Objective: To investigate whether a combination of biomarkers may be helpful in classifying a population of non-demented patients attending a Memory Clinic.
Methods: Sixty non-demented patients were compared with 31 healthy elderly subjects. All subjects underwent a neuropsychological examination, brain 3T magnetic resonance imaging, [F18]-fluorodeoxyglucose and [F18]-flutemetamol positron emission tomography. According to their performance on memory, language, executive, and visuo-spatial domains, the patients were classified as mild cognitive impairment (amnestic, non-amnestic, single, or multiple domain) or subjective cognitive impairment. Patients were then classified according to the National Institute on Aging-Alzheimer's Association (NIA-AA) criteria, using the normalized mean hippocampal volume (Freesurfer), [F18]-FDG PALZAD, and [F18]-flutemetamol standard uptake value ratio (SUVr) (cut-off at the 10th percentile of controls). The standard of truth was the clinical status at study entry (patient versus control).
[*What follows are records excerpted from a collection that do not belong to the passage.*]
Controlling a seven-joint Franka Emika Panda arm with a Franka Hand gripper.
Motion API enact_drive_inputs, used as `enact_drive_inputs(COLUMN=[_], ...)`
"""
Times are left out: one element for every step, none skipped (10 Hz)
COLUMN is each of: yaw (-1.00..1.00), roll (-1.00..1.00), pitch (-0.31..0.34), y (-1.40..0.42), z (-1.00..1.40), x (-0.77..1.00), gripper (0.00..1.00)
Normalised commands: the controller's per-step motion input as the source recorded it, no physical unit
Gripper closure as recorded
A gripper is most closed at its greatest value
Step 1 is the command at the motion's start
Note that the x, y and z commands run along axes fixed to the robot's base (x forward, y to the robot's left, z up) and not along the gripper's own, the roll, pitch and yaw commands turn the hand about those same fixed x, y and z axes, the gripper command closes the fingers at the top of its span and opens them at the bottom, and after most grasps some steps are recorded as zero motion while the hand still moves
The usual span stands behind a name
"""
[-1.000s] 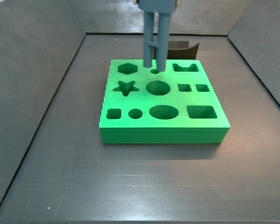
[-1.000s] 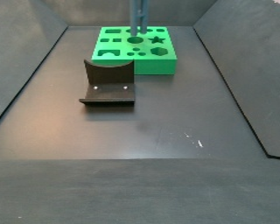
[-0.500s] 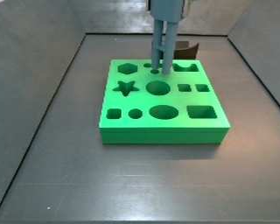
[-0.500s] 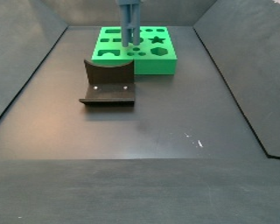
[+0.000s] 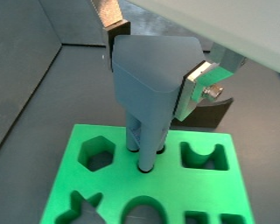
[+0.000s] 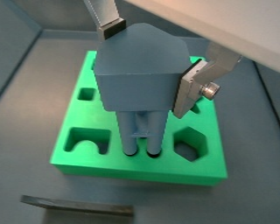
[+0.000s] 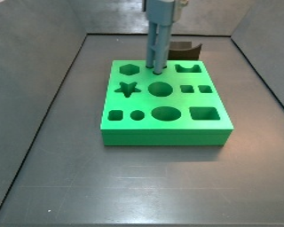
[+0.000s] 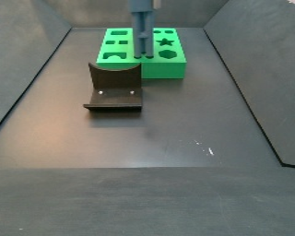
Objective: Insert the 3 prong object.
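My gripper [image 5: 157, 61] is shut on the grey-blue 3 prong object [image 5: 152, 83] and holds it upright over the green block [image 5: 184, 185]. The flat silver fingers [image 6: 192, 87] clamp its wide head in both wrist views. Its prongs [image 6: 139, 140] reach down to the small holes between the hexagon hole [image 5: 98, 155] and the U-shaped hole [image 5: 201, 156]. The tips meet the block's top there; how deep they sit I cannot tell. In the side views the object [image 7: 158, 49] stands at the block's [image 7: 169, 136] far row, and at its near row from the opposite side [image 8: 143, 37].
The green block [image 8: 175, 66] has several other shaped holes, among them a star [image 7: 127, 89] and an oval [image 7: 166, 113]. The dark fixture [image 8: 113, 88] stands on the floor beside the block, and shows behind it [image 7: 187, 50]. Grey walls enclose the floor.
The gripper with the 3 prong object shifted sideways along the block's row half a second ago and has come back; the prongs now stand on the small holes.
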Motion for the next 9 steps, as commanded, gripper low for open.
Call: enact_drive_inputs(yaw=[-0.24,-0.36,-0.41,-0.43,-0.27,-0.05,0.0,0.0,0.0], roll=[-0.05,-0.02,0.0,0.04,0.03,0.03,0.09,-0.05,0.0], pitch=[-0.043,0.0,0.0,0.0,-0.14,-0.203,-0.147,-0.056,0.0], y=[-0.02,0.0,0.05,0.0,0.0,0.0,-0.02,0.03,0.0], z=[-0.18,-0.3,-0.48,-0.67,-0.74,-0.59,-0.25,-0.02,0.0], x=[0.0,0.25,0.32,0.37,0.03,-0.09,-0.12,0.0,0.0], gripper=[1.0,1.0,1.0,1.0,1.0,1.0,1.0,1.0,1.0])
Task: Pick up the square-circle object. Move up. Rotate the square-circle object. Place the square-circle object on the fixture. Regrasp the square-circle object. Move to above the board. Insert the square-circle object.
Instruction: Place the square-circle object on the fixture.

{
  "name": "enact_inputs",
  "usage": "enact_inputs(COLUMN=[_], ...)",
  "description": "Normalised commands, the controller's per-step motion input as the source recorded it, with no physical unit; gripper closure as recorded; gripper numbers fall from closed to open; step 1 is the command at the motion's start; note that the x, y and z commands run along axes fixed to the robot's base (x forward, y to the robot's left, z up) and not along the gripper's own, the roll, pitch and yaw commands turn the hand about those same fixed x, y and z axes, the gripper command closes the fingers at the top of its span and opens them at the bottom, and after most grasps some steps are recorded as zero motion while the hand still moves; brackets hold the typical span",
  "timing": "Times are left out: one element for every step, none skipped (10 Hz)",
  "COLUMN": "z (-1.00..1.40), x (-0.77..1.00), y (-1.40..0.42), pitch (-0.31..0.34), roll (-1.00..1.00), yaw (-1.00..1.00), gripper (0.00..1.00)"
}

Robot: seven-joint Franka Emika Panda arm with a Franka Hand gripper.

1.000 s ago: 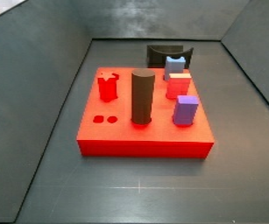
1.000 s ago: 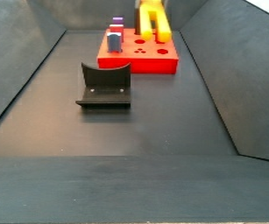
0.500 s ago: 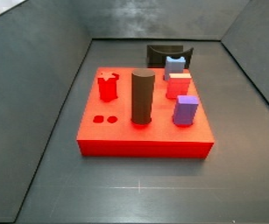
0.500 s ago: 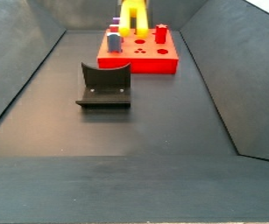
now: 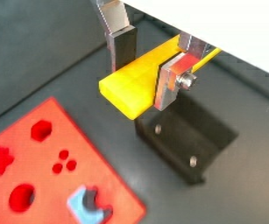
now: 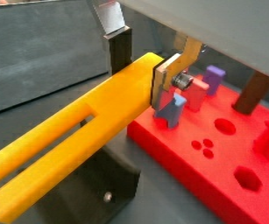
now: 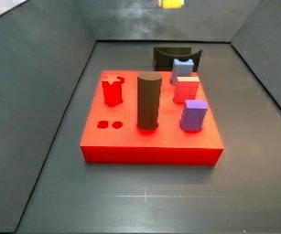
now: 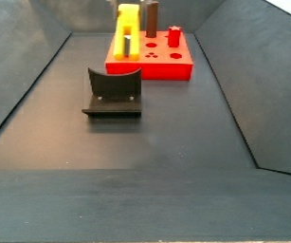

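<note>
Fingers (image 5: 120, 44) of the gripper (image 5: 148, 54) clamp the square-circle object (image 5: 148, 77) near one end, above the fixture (image 5: 186, 140); it looks rigid, light and smooth, so a mid-length grasp seems steadier; against the earlier side view it hangs upright, shifted left before the board (image 8: 163, 65).

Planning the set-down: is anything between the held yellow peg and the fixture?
Nothing visible. The gripper holds the peg in its fingers in the air, with the fixture bare below; the board lies off to the side.
</note>
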Motion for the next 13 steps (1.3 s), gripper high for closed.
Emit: enact_inputs(z=[-0.10,-0.06,-0.03,-0.03,-0.02,-0.01,-0.01,-0.02,-0.02,-0.02,-0.02,-0.02,-0.01], x=[0.54,0.39,0.27,0.20,0.11,0.05,0.05,0.06,0.08,0.08,0.08,0.08,0.07], y=[-0.09,-0.02,0.02,0.02,0.03,0.03,0.03,0.04,0.04,0.04,0.04,0.04,0.03], pitch=[0.135,0.147,0.152,0.155,0.160,0.151,0.148,0.152,0.157,0.134,0.079,0.053,0.009], roll=[-1.00,-1.00,-1.00,-1.00,-1.00,-1.00,-1.00,-1.00,-1.00,-0.86,-0.62,-0.50,-0.29], yaw=[-0.03,-0.04,-0.06,-0.06,-0.08,-0.10,-0.14,-0.15,-0.19,-0.21,-0.21,-0.20,-0.18], gripper=[1.00,1.00,1.00,1.00,1.00,1.00,1.00,1.00,1.00,1.00,1.00,1.00,1.00])
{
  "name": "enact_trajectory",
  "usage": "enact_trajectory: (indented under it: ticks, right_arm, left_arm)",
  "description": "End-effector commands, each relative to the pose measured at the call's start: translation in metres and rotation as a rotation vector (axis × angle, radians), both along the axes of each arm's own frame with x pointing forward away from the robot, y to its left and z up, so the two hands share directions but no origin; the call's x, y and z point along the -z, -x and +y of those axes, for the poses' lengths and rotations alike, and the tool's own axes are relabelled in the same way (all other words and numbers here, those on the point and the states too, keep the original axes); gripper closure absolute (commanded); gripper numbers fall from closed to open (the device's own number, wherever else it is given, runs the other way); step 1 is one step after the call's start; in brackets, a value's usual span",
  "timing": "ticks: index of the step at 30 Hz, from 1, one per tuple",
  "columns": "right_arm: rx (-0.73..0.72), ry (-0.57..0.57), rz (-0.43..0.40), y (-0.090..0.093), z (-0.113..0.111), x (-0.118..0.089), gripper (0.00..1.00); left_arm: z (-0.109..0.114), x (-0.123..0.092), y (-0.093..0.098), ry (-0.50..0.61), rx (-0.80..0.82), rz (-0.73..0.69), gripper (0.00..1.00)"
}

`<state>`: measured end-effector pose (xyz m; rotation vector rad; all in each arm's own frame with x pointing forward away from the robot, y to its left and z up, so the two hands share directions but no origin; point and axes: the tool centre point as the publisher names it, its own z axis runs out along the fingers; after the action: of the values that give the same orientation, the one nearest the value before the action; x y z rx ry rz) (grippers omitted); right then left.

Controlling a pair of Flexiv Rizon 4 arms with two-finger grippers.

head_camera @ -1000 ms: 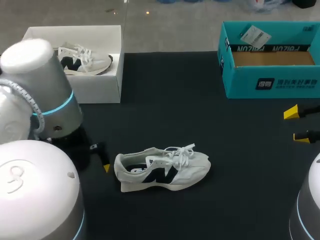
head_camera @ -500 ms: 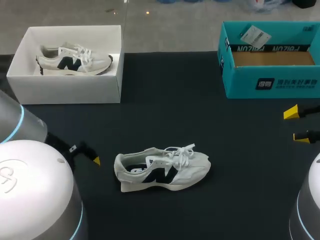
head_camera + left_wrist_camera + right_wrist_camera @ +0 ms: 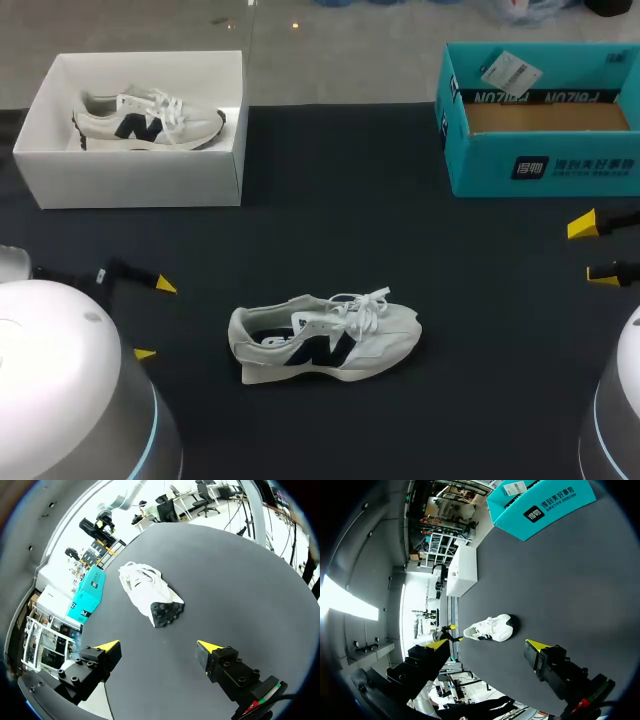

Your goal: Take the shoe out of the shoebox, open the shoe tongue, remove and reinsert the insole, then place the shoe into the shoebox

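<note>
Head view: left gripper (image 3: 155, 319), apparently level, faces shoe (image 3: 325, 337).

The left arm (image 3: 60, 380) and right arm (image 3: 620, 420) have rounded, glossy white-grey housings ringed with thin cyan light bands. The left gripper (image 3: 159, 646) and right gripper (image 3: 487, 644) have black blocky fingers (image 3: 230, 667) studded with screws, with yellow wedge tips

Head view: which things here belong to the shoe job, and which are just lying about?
Job: shoe on the table; left gripper and right gripper, both open; its shoebox, either the white box or the teal box, cannot tell which.
Lying about: second shoe inside the white box; paper tag in the teal box.
</note>
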<state>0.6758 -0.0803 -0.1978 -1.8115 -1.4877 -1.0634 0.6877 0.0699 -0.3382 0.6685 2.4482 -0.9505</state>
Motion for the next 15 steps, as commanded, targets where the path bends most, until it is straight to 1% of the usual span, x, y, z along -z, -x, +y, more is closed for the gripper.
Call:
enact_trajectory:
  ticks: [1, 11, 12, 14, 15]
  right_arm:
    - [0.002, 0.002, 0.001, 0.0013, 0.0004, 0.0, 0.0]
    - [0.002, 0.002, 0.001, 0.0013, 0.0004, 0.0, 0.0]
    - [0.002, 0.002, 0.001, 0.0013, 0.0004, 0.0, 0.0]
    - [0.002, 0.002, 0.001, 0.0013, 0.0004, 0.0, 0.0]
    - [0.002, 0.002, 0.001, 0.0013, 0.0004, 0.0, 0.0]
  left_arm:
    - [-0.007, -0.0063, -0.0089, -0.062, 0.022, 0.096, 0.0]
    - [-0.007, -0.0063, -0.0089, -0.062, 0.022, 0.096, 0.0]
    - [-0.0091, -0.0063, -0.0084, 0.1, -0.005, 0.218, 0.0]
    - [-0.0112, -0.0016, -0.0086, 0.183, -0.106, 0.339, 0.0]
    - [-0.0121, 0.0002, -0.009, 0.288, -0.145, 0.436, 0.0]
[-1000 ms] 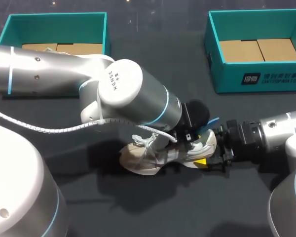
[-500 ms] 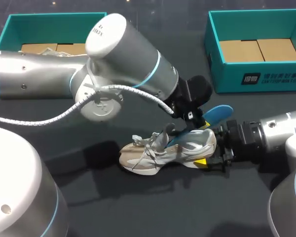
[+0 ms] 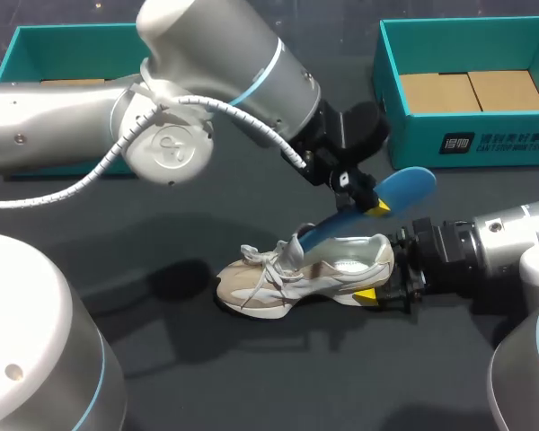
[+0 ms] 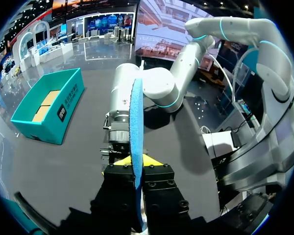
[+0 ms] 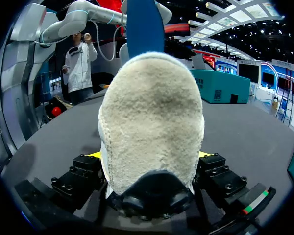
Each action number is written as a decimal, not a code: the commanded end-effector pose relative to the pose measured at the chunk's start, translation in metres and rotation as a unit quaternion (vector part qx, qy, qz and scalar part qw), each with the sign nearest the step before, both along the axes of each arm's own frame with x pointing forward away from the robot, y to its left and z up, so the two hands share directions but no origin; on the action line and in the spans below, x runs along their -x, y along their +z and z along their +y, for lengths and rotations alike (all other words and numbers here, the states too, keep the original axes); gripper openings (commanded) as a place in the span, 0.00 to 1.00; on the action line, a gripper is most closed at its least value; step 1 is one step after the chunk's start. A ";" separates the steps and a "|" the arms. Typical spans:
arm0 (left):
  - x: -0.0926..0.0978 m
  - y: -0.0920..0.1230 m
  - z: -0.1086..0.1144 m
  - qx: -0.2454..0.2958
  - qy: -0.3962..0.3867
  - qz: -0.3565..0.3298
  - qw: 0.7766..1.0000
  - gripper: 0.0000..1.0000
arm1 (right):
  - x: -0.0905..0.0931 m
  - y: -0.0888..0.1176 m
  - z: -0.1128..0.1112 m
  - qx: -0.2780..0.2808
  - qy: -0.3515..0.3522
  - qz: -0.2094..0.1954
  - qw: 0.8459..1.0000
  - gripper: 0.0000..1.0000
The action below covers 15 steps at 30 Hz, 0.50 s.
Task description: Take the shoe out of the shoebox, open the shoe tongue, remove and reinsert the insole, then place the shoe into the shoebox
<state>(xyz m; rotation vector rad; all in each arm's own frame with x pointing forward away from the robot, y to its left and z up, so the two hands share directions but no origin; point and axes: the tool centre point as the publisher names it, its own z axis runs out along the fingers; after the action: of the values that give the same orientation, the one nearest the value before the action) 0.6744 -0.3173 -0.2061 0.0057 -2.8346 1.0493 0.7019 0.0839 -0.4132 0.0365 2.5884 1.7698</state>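
A beige and white shoe (image 3: 292,274) stands upright on the dark table, toe to the left. My right gripper (image 3: 388,280) is shut on its heel; in the right wrist view the fuzzy heel (image 5: 152,117) fills the gap between the fingers (image 5: 83,176). My left gripper (image 3: 368,202) hovers above the heel, shut on a blue insole (image 3: 402,190). The insole slants down, and its lower end is at the shoe's opening. The left wrist view shows the insole (image 4: 136,132) edge-on between the fingers, with my right arm (image 4: 122,112) ahead.
A teal shoebox (image 3: 512,90) with a cardboard bottom stands at the back right. Another teal box (image 3: 99,49) sits at the back left, partly hidden by my left arm. Bare dark table (image 3: 278,377) lies in front of the shoe.
My left gripper has risen up and to the right, drawing the blue insole out of the shoe. The left arm has swung upward. The shoe and right gripper stayed put.
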 end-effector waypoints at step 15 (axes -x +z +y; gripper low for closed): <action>0.028 0.059 0.039 0.152 0.022 0.040 0.987 0.00 | 0.001 0.000 0.000 0.002 0.000 0.001 1.000 0.00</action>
<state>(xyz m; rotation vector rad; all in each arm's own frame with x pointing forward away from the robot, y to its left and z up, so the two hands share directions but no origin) 0.6594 -0.3205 -0.1587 0.0821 -2.6811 1.2495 0.7019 0.0840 -0.4132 0.0364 2.5884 1.7699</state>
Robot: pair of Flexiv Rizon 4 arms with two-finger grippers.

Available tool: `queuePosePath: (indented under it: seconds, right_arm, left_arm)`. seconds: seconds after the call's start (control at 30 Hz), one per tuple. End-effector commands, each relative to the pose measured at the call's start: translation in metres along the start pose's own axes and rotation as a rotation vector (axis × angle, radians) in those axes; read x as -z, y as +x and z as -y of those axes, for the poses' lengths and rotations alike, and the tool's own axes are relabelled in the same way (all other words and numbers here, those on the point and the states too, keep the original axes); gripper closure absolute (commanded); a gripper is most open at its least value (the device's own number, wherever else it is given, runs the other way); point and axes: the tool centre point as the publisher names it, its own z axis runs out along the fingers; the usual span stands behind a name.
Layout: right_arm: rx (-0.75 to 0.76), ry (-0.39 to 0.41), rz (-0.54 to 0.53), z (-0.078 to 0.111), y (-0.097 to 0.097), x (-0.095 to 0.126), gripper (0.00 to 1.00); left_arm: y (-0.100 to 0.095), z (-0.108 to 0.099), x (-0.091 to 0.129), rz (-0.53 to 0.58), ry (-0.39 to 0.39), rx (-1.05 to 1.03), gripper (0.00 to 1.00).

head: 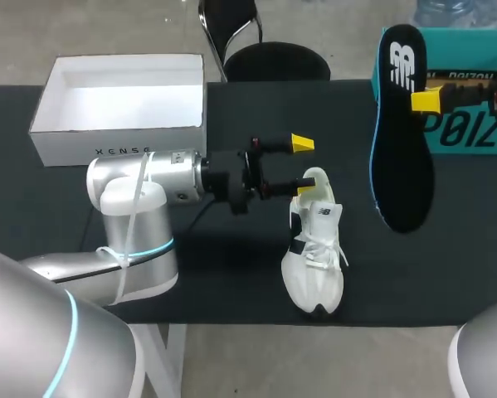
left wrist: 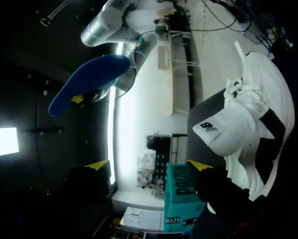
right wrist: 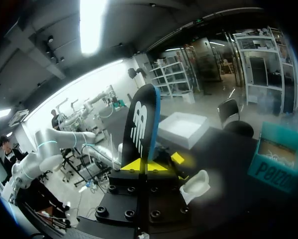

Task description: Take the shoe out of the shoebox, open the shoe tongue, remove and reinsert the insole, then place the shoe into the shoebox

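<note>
Insole [head: 401,166], likely light, thin and floppy, pinched by its edge near the logo end in right gripper [right wrist: 146,165], at two o'clock from white sneaker [head: 314,257]; left gripper [head: 301,166] splayed apart at the sneaker's soft collar, twelve o'clock.

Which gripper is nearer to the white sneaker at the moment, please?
Left. The left gripper sits open at the heel end of the white sneaker, one fingertip at its collar; the right gripper is well off to the side, shut on the black insole.
</note>
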Motion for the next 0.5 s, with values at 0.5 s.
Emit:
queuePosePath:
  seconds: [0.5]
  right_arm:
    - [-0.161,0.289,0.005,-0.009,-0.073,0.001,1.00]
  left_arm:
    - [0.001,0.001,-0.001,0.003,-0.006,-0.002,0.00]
Results: The sensitivity/specificity of the clinical classification was 65/84%. The NIA-AA criteria were applicable in 85% of patients and 87% of controls. For biomarkers the best sensitivity (72%) at a fixed specificity of 84% was achieved by a combination of the three biomarkers. The clinical diagnosis was reconsidered in more than one third of the patients (42%) as a result of including the biomarker results.
Conclusions: Application of the new NIA-AA AD diagnostic criteria based on biomarkers in an unselected sample of non-demented patients attending a Memory Clinic was useful in allowing for a better classification of the subjects.
Keywords: Alzheimer's disease; biological markers; early diagnosis; mild cognitive impairment.